<<<<

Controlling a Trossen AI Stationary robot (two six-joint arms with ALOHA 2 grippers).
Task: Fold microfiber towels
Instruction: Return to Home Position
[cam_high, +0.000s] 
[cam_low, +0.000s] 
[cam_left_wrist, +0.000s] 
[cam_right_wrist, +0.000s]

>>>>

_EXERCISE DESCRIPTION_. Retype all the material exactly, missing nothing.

_OUTPUT FOR THIS EXERCISE_.
Controlling a Trossen AI Stationary robot (two six-joint arms with ALOHA 2 grippers).
Task: Fold microfiber towels
Instruction: Return to Home Position
[cam_high, +0.000s] 
[cam_low, +0.000s] 
[cam_left_wrist, +0.000s] 
[cam_right_wrist, +0.000s]

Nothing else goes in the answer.